Regular expressions — finding strings by pattern

Whenever someone asks "pull just the emails out of this text", the first tool that comes to mind is the regular expression (regex). Short strings, big expressive power — and the same reason makes it look alien when first learning. This article covers regex's origins, the core metacharacters, common patterns, language differences, and the trap of "the perfect regex".

1. About regular expressions

The roots reach back to mathematician Stephen Kleene's 1956 notation for regular sets.

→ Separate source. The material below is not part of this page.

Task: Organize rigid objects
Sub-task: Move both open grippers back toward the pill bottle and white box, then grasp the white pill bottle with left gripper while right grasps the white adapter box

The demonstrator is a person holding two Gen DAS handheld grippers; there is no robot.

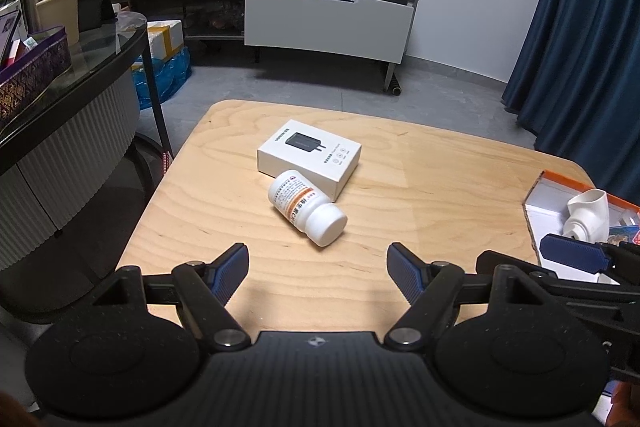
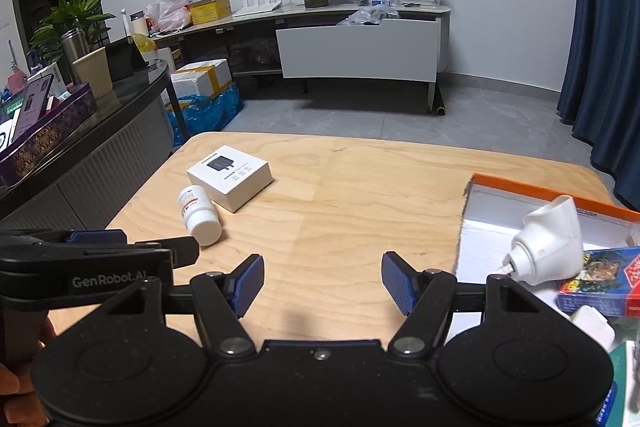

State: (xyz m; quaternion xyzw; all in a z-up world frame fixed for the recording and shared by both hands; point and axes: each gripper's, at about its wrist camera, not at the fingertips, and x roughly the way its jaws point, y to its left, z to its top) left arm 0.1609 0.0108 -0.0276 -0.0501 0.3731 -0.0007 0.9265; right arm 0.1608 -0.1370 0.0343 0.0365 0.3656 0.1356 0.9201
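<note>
Between our two pairs of jaws we see only bare wood: the left gripper [image 1: 318,273] and the right gripper [image 2: 322,283] both stand apart, clamped on nothing, above the near side of the counter [image 1: 400,163]. Just beyond our left gripper a white pill bottle [image 1: 306,207] lies on its side, its base touching a white charger box [image 1: 310,155]. At the counter's right edge sits an orange-rimmed tray [image 2: 532,189], holding a white tube [image 2: 548,241] and a blue card pack [image 2: 600,279].
</note>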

In 1968, Ken Thompson at Bell Labs added regex search to the QED text editor, and his paper that year set the standard for the regex → NFA conversion algorithm. After that came grep in 1973, sed and awk in the 1980s, and Perl in 1987, which made regex ubiquitous.

Today's regex syntax splits into two main lineages:

Lineage	Origin	Where
POSIX BRE / ERE	1986 POSIX standard	Traditional grep, sed
PCRE (Perl Compatible)	1987 Perl, 1997 PCRE library	Almost every modern tool

JS, Python, Java, .NET, Go, Rust, and Ruby all resemble PCRE but differ in subtle ways. The same pattern often works in one language and silently fails in another.

2. Metacharacters

Character	Meaning
`.`	Any single character except a newline
`^` · `$`	Start and end of a line (or string)
`*`	Previous token, 0 or more times
`+`	Previous token, 1 or more times
`?`	Previous token, 0 or 1 times
`{n}` · `{n,m}`	Exactly n times, or n–m times
`[abc]`	Character class (one of these)
`[^abc]`	Negated class (none of these)
`[a-z]`	Range
`\d` · `\D`	Digit, non-digit
`\w` · `\W`	Word char (`[A-Za-z0-9_]`), or not
`\s` · `\S`	Whitespace, non-whitespace
`\b` · `\B`	Word boundary, non-boundary
`()`	Group (captures)
`(?:)`	Non-capturing group
`(?<name>)`	Named group
`\|`	Or (alternation)
`\`	Escape

3. Greedy vs lazy

*, +, and ? are greedy by default — they match as much as they can. Add *?, +?, or ?? to flip them lazy, matching as little as possible:

"<b>hello</b>"

<.*>     → <b>hello</b>   (everything)
<.*?>    → <b>            (the shortest single chunk)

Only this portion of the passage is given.